Jascha Heifetz once asked Ayke Agus to close her eyes while he played the piece for her. “It sounded strange,” she wrote, “and when I peeked I saw that he was playing it with an orange.”

Domestic Harmony

The Musical World of London, Nov. 28, 1874, reports a surprising project — apparently a Massachusetts composer set the entire American constitution to music:

The authors of the Constitution of the Union thought more of reason than of rhyme, and their prose is not too well adapted to harmony, but the patriotic inspiration of Mr. Greeler, the Boston composer, overcomes every difficulty. He has made his score a genuine musical epopœia, and had it performed before a numerous public. The performance did not last less than six hours. The preamble of the Constitution forms a broad and majestic recitative, well sustained by altos and double basses. The first clause is written for a tenor; the other choruses are given to the bass, soprano, and baritone. The music of the clause treating of state’s rights is written in a minor key for bass and tenor.

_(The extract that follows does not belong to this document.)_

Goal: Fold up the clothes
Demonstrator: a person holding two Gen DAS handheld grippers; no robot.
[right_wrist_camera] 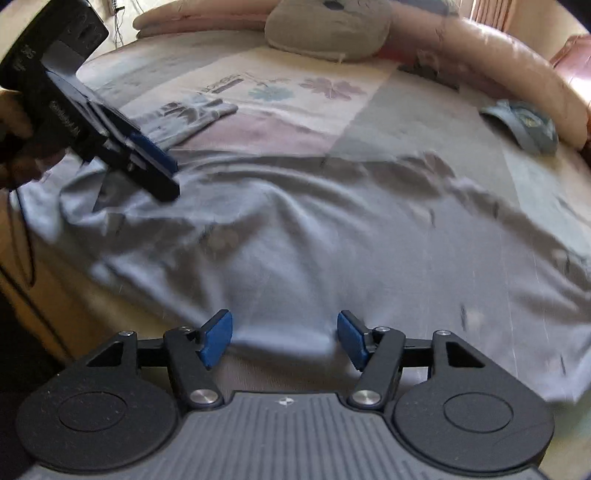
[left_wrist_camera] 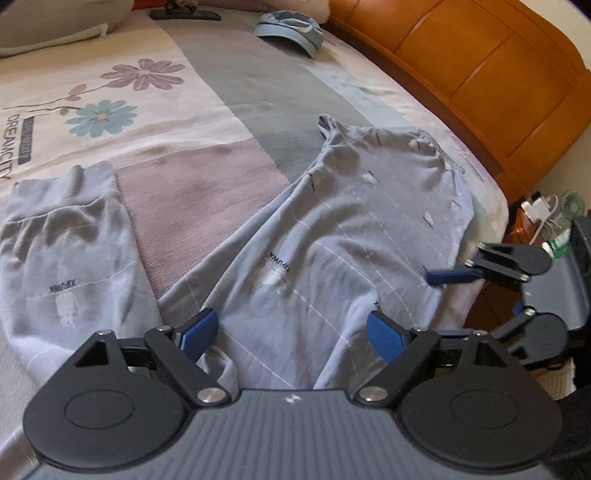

At the end of every clause, the recitative of the preamble is re-introduced and then repeated by the chorus. The constitutional amendments are treated as fugues and serve to introduce a formidable finale, in which the big drum and the gong play an important part. The general instrumentation is very scholarly, and the harmony surprising.

The music has been lost, but it would be out of date now anyway — we’ve added 12 amendments since then.